A: Unfortunately, this is the byproduct of the whole flaw in the system. You turn brother against brother, charter guys against the recreational guys. I chaired a public hearing about (sector separation) two weeks ago, and fisticuffs broke out. Fortunately, we had enforcement guys there. That's a terrible byproduct of this stupid management. It's the worst-managed fishery in the United States, without a doubt.

Q: Any final thoughts?

A: A lot of people will say, "This is a bad situation, but boy, look at the stocks we have. They're so healthy, and that's the result of all these restrictions. We've rebuilt the stock." My comment to that is the old cliche: The operation was a success, but the patient died.

What's the good of having all these stocks if nobody can use them


"It's probably the worst-managed fishery in the United states." So why won't those in charge of the fishery listen to Dr. Shipp? Simple! A healthy fishery does not need shares/separation. Bob Harbison

Replies

  • testerman28testerman28 Posts: 1,329 Officer
    great post.. it is true that it has turned brother against brother.. hope we can work it out soon.
  • reel stamasreel stamas Posts: 6,153 Admiral
    Dr. Bob has some excellent insights & ideas about how to better manage the fishery, but sadly the people making the rules refuse to follow his recommendations...
    Makes me wonder if they're 'idiots' (who refuse to listen/learn) or 'criminals' (that are bought/paid for) ???
    There should be NO Commercial Fishing for any fish species considered 'Over-fished' , 'Undergoing Overfishing' or Subject to Recreational Seasons, Limits, or Closures... Game Fish Status IS the Answer !!!
  • tunamantunaman Posts: 3,767 Captain
    Makes me wonder who they nreally are lookin out for. Sometimes I think they're simply anti-hunter. They take something away it seldom comes back. JMO
  • Tom HiltonTom Hilton Posts: 1,595 Captain
    It's really very simple. The push is to convert our wild fish stocks into investment fish stocks, similar to investing in stocks on Wall St.

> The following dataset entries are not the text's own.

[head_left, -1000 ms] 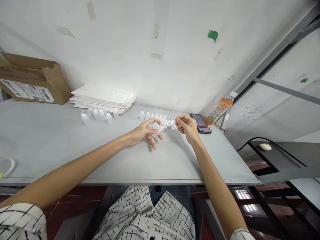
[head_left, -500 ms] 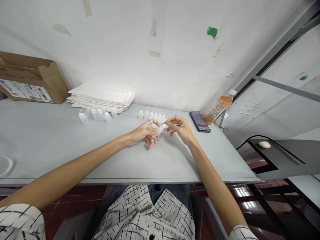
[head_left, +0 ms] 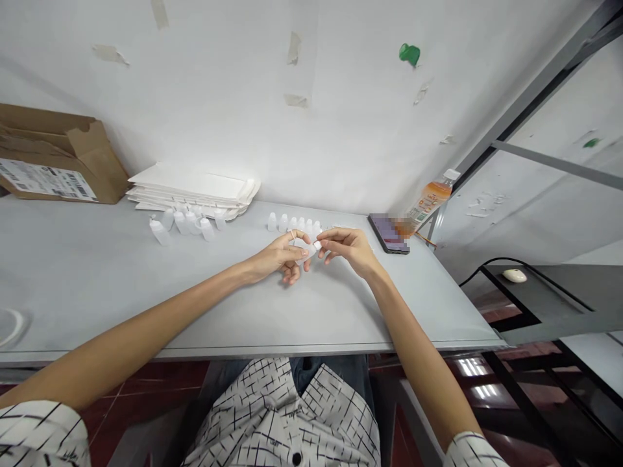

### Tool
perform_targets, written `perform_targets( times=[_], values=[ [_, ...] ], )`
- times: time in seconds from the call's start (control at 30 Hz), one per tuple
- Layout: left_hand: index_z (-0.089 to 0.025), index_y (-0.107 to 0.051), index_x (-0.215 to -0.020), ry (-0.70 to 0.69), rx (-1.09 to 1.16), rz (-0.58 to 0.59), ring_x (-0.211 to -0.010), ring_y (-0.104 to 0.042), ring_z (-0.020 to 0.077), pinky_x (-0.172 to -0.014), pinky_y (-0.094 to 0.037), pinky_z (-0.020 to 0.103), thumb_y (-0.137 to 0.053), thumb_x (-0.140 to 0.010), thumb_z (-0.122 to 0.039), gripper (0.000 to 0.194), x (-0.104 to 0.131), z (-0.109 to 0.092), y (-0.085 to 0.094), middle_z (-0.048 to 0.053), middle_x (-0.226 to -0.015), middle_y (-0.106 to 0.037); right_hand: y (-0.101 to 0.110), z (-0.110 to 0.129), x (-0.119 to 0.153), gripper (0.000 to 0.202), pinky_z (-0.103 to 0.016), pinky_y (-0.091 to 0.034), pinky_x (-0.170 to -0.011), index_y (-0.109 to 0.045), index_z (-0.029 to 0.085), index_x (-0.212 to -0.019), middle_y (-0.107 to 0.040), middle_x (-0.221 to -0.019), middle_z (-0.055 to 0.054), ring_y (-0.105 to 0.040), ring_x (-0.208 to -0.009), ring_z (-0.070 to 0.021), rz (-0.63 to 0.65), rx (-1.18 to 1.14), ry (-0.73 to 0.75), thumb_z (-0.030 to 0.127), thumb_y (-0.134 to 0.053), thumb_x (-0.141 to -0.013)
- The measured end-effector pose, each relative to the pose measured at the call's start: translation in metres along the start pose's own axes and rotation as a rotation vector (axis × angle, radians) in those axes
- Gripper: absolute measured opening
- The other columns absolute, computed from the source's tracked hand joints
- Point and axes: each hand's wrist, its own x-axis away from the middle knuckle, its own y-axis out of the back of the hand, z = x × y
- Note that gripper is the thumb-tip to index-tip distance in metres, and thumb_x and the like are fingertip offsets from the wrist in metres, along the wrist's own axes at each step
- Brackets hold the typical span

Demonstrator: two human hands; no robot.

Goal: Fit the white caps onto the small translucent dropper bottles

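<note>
A small translucent white squeeze bottle (head_left: 302,248) lies tilted between my two hands above the table. Its body is gripped by the thumb and fingers of my left hand (head_left: 282,256), with the neck pointing right. At the neck, my right hand (head_left: 351,250) pinches the white cap (head_left: 317,245) between thumb and index finger. Behind my hands stands a row of several small white bottles (head_left: 283,223). To the left, another group of several bottles with thin pointed tips (head_left: 182,222) stands on the table, one of them leaning.
A stack of white sheets or envelopes (head_left: 195,185) lies against the wall, beside an open cardboard box (head_left: 58,155). At the right are a phone (head_left: 384,232) and an orange drink bottle (head_left: 431,198). A white ring-shaped object (head_left: 14,327) sits at the left edge.
My right fingers have closed in on the bottle's neck and now pinch the white cap. My left hand keeps its hold on the bottle. The view has shifted slightly.
</note>
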Motion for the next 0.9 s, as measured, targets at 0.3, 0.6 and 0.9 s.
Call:
perform_targets(
  times=[0.3,0.6,0.9],
  values=[
    [-0.023,-0.042,-0.105,-0.049,-0.017,-0.014,-0.047,-0.063,0.0136,-0.041,-0.040,0.020,-0.065,-0.086,-0.044,0.036,-0.003,0.004,0.004,0.000,-0.075,-0.065,0.001,0.002,0.000,0.031,-0.032,-0.061,-0.066,-0.075,0.016,-0.084,-0.071,-0.071,-0.003,-0.070,-0.070,-0.0172,0.029,-0.005,-0.019,0.038,-0.085,-0.064],
    [-0.020,-0.047,-0.087,-0.165,-0.047,-0.380,-0.037,-0.041,0.0056,-0.038,-0.029,0.016,-0.051,-0.093,-0.048,0.029,-0.006,0.006,-0.002,-0.006,-0.056,-0.048,-0.018,-0.003,0.002,0.030,-0.038,-0.063,-0.074,-0.073,0.016,-0.085,-0.073,-0.072,-0.003,-0.072,-0.072,-0.0190,0.043,-0.073,0.007,0.034,-0.086,-0.063],
    [-0.021,-0.046,-0.085,-0.298,-0.482,-0.566,-0.049,-0.040,0.0100,-0.048,-0.032,0.020,-0.037,-0.099,-0.042,0.027,0.000,0.011,-0.001,-0.005,-0.059,-0.040,-0.024,-0.005,0.002,0.030,-0.034,-0.064,-0.070,-0.072,0.014,-0.089,-0.072,-0.078,-0.005,-0.074,-0.075,-0.0198,0.050,-0.041,0.010,0.036,-0.082,-0.070]
  ],
)
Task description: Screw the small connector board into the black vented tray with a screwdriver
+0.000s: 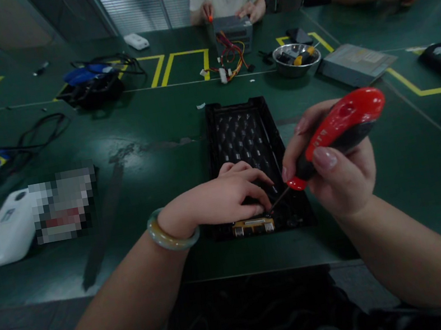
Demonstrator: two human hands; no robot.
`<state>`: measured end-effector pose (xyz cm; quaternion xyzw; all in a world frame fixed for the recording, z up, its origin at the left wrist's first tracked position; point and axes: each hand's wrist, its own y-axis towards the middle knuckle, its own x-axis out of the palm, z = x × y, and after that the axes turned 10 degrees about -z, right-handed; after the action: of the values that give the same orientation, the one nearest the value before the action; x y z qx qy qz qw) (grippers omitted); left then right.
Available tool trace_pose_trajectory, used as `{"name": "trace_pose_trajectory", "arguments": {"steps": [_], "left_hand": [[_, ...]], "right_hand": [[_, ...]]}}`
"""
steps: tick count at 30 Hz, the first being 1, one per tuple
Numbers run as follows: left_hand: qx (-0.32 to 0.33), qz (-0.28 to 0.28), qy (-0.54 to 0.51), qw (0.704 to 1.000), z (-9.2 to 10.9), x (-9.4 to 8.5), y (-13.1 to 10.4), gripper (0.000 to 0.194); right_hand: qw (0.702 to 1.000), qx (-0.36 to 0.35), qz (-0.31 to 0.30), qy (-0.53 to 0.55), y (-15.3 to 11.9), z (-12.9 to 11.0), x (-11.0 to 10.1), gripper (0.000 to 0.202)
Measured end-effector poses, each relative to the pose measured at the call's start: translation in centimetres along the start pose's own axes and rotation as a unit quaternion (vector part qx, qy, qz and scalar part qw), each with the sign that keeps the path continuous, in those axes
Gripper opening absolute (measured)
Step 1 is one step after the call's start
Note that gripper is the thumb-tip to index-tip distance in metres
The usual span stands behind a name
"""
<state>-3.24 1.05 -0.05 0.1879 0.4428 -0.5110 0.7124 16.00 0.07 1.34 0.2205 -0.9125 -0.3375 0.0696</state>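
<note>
A black plastic casing [242, 127] with a patterned inner floor lies on the green table in front of me. At its near end sits a small circuit board [252, 223] with a white connector strip and two metal ports. My right hand [338, 167] is closed round the handle of a red and black screwdriver [344, 120]. Its thin shaft slants down left, with the tip at the board's right end; the exact contact point is too small to tell. My left hand [230, 194] lies palm down over the casing, fingers apart, fingertips near the screwdriver tip.
Left are a white device [6, 231] and a pixelated item [68, 206]. Blue and black cabled items [90, 80] lie farther back. Across stand a metal bowl [297, 60] of parts, a grey metal box [358, 64] and a power supply [233, 32], handled by another person. A second person sits right.
</note>
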Motion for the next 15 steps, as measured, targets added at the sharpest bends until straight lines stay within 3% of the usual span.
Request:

    The investors own a % of the business (our fish), and most of them paid NOTHING for those shares of stock (IFQs). As the biomass of fish grows, their stock portfolio grows, since it based on a % of the total biomass.

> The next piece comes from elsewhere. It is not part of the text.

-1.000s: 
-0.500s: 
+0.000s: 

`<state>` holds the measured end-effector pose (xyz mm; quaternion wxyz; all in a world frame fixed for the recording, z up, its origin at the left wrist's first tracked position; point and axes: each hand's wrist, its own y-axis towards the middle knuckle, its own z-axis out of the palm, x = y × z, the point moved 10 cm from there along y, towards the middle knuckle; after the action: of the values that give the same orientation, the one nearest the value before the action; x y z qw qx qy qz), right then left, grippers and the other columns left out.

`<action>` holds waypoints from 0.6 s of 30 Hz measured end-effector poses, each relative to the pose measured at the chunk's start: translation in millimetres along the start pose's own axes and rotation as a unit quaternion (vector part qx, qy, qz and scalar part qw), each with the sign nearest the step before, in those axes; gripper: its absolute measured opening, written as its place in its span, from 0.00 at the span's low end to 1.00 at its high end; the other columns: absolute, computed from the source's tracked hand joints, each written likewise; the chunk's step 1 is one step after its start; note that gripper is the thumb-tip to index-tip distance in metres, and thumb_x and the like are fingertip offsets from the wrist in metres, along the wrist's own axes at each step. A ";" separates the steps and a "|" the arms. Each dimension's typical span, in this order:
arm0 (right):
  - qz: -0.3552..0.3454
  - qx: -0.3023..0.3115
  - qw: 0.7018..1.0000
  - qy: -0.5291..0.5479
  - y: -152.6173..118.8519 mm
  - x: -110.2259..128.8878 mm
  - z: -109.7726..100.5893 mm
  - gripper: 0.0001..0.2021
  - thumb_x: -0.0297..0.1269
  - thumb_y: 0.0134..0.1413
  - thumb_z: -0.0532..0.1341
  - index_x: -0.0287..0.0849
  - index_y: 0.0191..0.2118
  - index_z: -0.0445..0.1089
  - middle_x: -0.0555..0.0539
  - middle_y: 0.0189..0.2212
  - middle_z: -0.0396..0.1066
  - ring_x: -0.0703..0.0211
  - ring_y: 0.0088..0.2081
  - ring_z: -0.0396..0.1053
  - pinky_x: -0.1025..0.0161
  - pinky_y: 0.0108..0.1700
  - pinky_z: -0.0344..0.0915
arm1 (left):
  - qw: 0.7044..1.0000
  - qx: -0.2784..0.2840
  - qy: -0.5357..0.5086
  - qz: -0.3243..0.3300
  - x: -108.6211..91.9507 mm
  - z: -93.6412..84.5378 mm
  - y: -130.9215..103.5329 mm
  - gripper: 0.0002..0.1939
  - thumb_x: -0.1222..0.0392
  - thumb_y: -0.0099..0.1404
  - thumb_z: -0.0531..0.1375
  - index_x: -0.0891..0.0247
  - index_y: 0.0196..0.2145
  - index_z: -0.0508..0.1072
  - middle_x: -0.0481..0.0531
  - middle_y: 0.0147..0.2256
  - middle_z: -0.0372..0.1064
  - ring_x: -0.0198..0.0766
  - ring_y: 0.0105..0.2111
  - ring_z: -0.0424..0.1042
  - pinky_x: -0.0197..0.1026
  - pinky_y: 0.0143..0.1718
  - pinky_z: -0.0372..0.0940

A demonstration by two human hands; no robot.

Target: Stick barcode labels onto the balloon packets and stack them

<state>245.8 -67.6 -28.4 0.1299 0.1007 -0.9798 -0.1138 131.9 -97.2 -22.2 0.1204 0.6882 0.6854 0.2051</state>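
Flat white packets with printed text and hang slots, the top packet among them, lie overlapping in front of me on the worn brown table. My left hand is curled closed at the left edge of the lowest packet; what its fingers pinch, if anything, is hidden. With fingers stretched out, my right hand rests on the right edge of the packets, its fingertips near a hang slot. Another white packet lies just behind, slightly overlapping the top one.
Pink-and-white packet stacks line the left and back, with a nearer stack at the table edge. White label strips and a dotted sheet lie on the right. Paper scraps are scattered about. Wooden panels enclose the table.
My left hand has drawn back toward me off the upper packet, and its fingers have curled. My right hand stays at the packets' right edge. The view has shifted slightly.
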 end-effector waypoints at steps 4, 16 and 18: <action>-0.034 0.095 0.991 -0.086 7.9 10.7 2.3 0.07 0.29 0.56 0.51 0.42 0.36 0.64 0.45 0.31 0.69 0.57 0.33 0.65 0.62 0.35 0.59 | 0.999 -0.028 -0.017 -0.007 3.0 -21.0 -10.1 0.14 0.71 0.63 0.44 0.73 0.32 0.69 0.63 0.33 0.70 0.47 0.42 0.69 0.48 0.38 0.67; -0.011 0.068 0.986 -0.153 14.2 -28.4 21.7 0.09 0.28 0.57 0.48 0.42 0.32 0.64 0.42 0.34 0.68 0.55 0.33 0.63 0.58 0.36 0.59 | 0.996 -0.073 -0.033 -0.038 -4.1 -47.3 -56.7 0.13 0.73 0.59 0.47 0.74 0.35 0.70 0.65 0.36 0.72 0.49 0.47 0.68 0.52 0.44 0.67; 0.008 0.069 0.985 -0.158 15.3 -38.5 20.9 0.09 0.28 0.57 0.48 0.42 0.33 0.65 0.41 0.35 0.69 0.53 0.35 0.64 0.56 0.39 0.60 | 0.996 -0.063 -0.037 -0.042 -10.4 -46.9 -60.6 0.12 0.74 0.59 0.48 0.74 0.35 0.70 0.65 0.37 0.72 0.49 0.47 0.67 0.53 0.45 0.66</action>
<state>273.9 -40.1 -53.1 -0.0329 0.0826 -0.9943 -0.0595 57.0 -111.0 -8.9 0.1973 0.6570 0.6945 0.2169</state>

    If they can prevent any actions that would reduce the growth of that portfolio (such as recreational fishermen catching the snapper and taking them home, or the Gulf Council reducing the commercial allocation %), then that would increase their profits. Remove the fishermen from the water and guess what? They can't catch the fish, the fish breed, and the fish stock (and their profits) grow immensely. Intimidate the Council with lawsuits and guess what? They don't reallocate the quota to the rightful owners.

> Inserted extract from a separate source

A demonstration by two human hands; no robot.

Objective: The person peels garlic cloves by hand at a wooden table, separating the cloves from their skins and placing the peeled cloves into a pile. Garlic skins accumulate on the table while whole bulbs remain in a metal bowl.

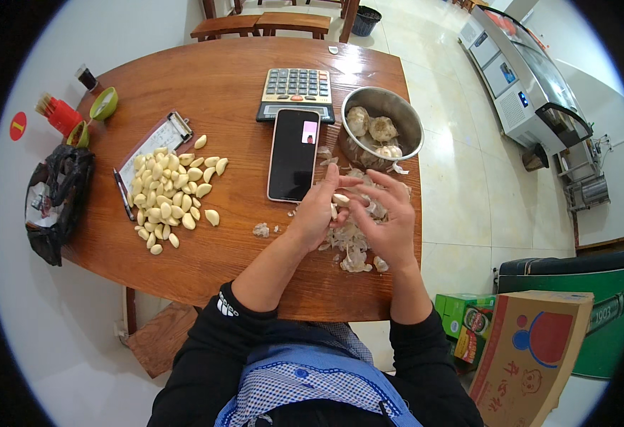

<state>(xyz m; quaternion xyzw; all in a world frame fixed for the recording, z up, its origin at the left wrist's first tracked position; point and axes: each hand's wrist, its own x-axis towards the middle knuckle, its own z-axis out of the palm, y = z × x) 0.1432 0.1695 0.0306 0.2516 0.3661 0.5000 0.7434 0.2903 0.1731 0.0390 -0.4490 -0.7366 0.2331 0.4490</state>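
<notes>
My left hand (316, 213) holds a pale garlic clove (340, 200), and part of a second clove (333, 212) shows lower in its fingers. My right hand (392, 221) is beside it with fingers apart, the thumb tip close to the upper clove; whether they touch is hard to tell. Papery garlic skins (352, 243) lie beneath both hands. Beyond them, a steel pot (418, 131) contains several whole garlic bulbs (383, 128). To the left, a pile of peeled garlic cloves (165, 187) partly covers a clipboard (154, 140).
On the wooden table (210, 80) are a smartphone (293, 160) propped against a calculator (296, 85), a pen (124, 195), a black plastic bag (61, 197), a red toothpick holder (65, 117) and a green bowl (103, 104). Cardboard boxes (531, 357) stand at lower right.
</notes>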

    If you want a preview of what Sector Segregation will bring, simply look at the existing Headboat EFP; 17 well-connected boats have been allowed to fish any day they want for 9 months now (and still fishing) while the rest of us (and their competitors) have been prohibited from fishing federal waters all year except for a measly 9 days.

    9 months vs 9 days.

    THAT, my friends, is Sector Segregation in a nutshell.
  • harbisonharbison Posts: 5,468 Admiral
    As Tom says, it's all about money. What was once our fishery is NO more. The fish now belong to those with the biggest pockets.
    " Dr. Bob has some excellent insights & ideas about how to better manage the fishery, but sadly the people making the rules refuse to follow his recommendations...
    Makes me wonder if they're 'idiots' (who refuse to listen/learn) or 'criminals' (that are bought/paid for) ???"

    Bought & paid for ever since EDF took complete controll of NOAA.